Current spouses (David Rasche and Gail O’Grady) are left bewildered and abandoned, Midler mouths self-serving justifications for her character’s passionate irresponsibility, and there’s even a stalkerazzi shot of a bloated Bette in too-tight clothing (faked; Midler’s head was grafted onto a heftier woman’s body).
Overall, the film makes a case for acting on honest lust, regardless of how out-of-step that may be with ’90s family values.
“Leslie did have something in mind with that,” Midler says. “She has noted the way that certain segments of society have become quite conservative, and there is a difference in the way certain generations look at the same thing. Which is funny; it’s a send-up.”
Smiling through
And that’s about as deep as Midler intends to get, movie-wise, for the foreseeable future. No more sadness, she vows; just divine madness.
“I don’t want to make a movie that doesn’t make people laugh,” Midler reveals. “I’m not really interested (in drama) anymore. It’s too hard, a lot of the stories are very soap opera-esque. There’s a lot of schmaltz out there, sentiment that’s – sorry – bull—-.
“And I think that comedies are actually truer,” she continues. “They’re more helpful, more enlightening.

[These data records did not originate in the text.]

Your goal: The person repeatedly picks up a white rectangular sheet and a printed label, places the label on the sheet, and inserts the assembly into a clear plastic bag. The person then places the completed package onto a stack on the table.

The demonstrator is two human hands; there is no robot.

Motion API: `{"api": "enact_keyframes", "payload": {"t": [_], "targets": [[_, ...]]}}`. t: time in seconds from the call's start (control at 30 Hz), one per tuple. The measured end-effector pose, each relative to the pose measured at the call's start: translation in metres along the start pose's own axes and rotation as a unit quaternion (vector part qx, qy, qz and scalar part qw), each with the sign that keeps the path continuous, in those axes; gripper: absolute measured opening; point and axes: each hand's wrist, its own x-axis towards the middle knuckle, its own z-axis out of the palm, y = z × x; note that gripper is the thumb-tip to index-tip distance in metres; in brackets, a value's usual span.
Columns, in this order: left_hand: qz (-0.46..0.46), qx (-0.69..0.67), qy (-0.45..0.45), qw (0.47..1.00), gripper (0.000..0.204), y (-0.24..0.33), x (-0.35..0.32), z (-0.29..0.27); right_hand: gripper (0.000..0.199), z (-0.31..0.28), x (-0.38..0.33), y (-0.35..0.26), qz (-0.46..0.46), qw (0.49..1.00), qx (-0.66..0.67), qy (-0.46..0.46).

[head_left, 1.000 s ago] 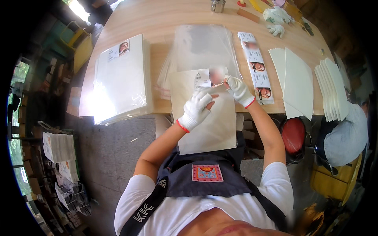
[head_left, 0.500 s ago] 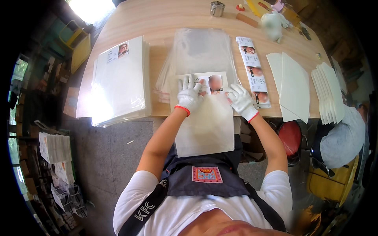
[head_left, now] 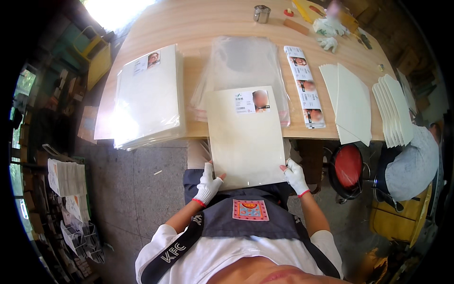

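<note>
A cream paper pad or sheet [head_left: 246,146] hangs over the table's near edge toward my lap, its far end resting on clear plastic sleeves. Near its far edge lies a white label [head_left: 244,102] with a portrait photo. My left hand [head_left: 209,183], in a white fingerless-tipped glove with red cuff, grips the near left edge, thumb on top. On the opposite edge, my right hand [head_left: 294,177], gloved alike, holds the near right side with its thumb on top. Under the sheet, the other fingers are partly hidden. Behind it sits the pile of clear plastic sleeves [head_left: 243,61].
On the left lies a pile of sleeved, labelled sheets [head_left: 149,99]. To the right are a stack of label strips [head_left: 305,87], cream sheets [head_left: 352,102] and more fanned sheets [head_left: 393,111]. A metal cup [head_left: 261,14] and spare gloves [head_left: 328,27] lie farther back. A red stool [head_left: 347,165] stands right.
Both hands have moved from around the label at the sheet's far end down to its near side edges, and now grip it there. The label lies uncovered.
</note>
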Motion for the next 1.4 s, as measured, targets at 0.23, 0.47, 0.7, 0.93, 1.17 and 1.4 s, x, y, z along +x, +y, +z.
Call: {"api": "enact_keyframes", "payload": {"t": [0.23, 0.47, 0.7, 0.93, 1.17, 1.4], "targets": [[0.168, -0.092, -0.054, 0.98, 0.062, 0.117, 0.012, -0.112, 0.019, 0.02, 0.003, -0.097, 0.047, 0.982, 0.163, -0.086], [0.232, -0.02, 0.2, 0.952, 0.056, 0.116, 0.023, -0.247, 0.027, 0.122, 0.106, -0.214, -0.143, 0.977, 0.128, -0.093], [-0.016, 0.346, 0.28, 0.895, 0.057, 0.018, 0.099, -0.317, 0.042, 0.247, 0.167, -0.269, -0.078, 0.979, 0.005, -0.186], [-0.025, 0.276, 0.21, 0.938, 0.061, 0.01, 0.111, -0.308, 0.034, 0.151, 0.141, -0.216, -0.097, 0.958, 0.217, -0.159], [0.019, 0.359, 0.285, 0.889, 0.067, 0.001, 0.105, -0.309, 0.017, -0.06, 0.124, -0.074, -0.159, 0.895, 0.23, 0.347], [0.294, 0.285, 0.375, 0.832, 0.049, 0.085, 0.084, -0.251, 0.028, -0.182, 0.111, -0.039, 0.1, 0.804, 0.496, 0.313]]}}
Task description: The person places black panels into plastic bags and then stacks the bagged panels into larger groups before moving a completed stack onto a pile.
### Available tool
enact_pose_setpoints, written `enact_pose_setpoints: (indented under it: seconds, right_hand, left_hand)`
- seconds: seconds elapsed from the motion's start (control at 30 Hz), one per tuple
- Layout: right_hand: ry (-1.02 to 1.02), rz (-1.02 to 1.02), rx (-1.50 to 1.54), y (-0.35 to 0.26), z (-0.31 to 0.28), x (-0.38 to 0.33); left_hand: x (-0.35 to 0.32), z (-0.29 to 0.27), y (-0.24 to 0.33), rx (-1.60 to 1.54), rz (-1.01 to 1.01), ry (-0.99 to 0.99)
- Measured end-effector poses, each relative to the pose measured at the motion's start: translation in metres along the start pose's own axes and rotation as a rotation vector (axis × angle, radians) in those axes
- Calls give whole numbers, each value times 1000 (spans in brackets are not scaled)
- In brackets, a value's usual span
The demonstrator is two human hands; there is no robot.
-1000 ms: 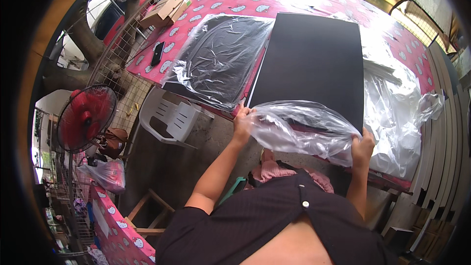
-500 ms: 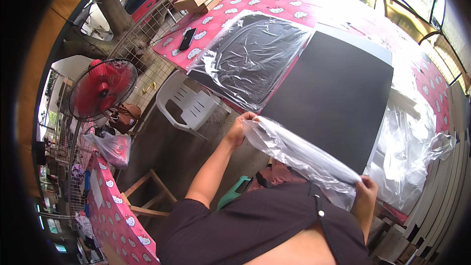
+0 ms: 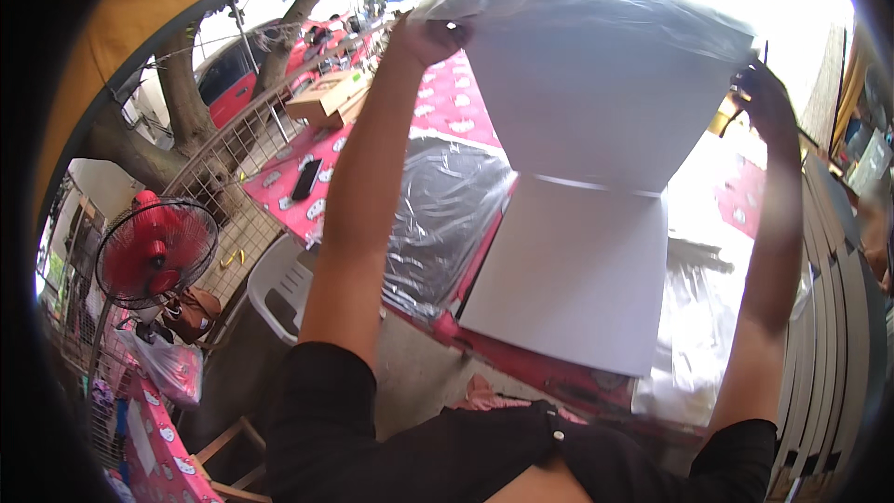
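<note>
Both my arms are raised. They hold up one end of a large board whose pale grey underside faces me. Clear plastic film is drawn over the raised end. My left hand is closed on the film at the left corner, and my right hand grips it at the right corner, in shadow. The board's lower end meets a flat pale grey sheet lying on the table. Left of it lies a black board in clear plastic, partly behind my left forearm.
The table has a pink patterned cover. A black phone and a cardboard box sit at its left. More clear plastic lies on the right. A red fan and a grey plastic chair stand to the left.
Both hands have risen from the near table edge, lifting the board's near end with the film on it. The black top face has turned away; a pale sheet below is uncovered.
</note>
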State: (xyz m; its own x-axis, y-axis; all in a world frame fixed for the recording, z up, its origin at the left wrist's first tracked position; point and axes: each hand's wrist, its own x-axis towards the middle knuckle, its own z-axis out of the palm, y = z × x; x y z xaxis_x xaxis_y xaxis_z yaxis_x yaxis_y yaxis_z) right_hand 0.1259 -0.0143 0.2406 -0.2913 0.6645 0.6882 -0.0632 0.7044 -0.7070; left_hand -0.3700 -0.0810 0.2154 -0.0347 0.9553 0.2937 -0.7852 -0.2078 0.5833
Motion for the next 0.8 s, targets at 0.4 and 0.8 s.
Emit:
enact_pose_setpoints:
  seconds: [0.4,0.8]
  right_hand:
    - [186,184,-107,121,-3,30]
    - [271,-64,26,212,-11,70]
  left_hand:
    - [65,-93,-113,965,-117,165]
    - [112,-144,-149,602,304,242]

It’s better to laugh than it is to cry, and at this stage of my life that’s what I want to do.”
Of course, anyone who just had a success like “First Wives” would be inclined to think that way. Midler sees two reasons why that film became a cultural phenomenon.
“There are a lot of angry women out there, and they saw themselves in this comedy,” she reckons. “It struck a note of recognition in their lives, in a humorous way.
“But I think it was more than that. It was also the fact that we were three women whose careers people had been following for years, who had all hit kind of rough patches, but had now finally gotten themselves a decent vehicle. Three phoenixes rising from the ashes; I think people were rooting for us and that had something to do with it, too.”
While Midler, Goldie Hawn and Diane Keaton have been mentioned for both a “Wives” sequel and something called “Avon Ladies From the Amazon,” and Midler has been linked to a big-screen version of the ’60s sitcom “Green Acres” and a Martin Scorsese film, she says none of those projects have yet reached the viable script stage.
With “Diva” done, too, Midler is happy to bide her time at home in New York with her husband of 12 years, performance artist Martin von Haselberg, and their 10-year-old daughter, Sophie.
“She runs our life,” Midler says of her daughter, who makes a brief appearance in “Feeling.” “When she says, `Jump,’ we say, `How high?’ She has her thing and we just follow along. We’re just there for the ride.”
The bumpy stretches notwithstanding, Midler says her own ride has been a pretty good trip.
“I don’t really mean to sound pompous, but I always did think that this is what my career would turn out to be,” she revels. “And it could have turned out much worse, so I’m grateful for the way it’s gone.
“But this is what I imagined for myself. When people ask me, `What’ll I do?’ I say, `Dream your dream. Put it in your head, and go step by step.’ That’s what I did and it happened well for me.”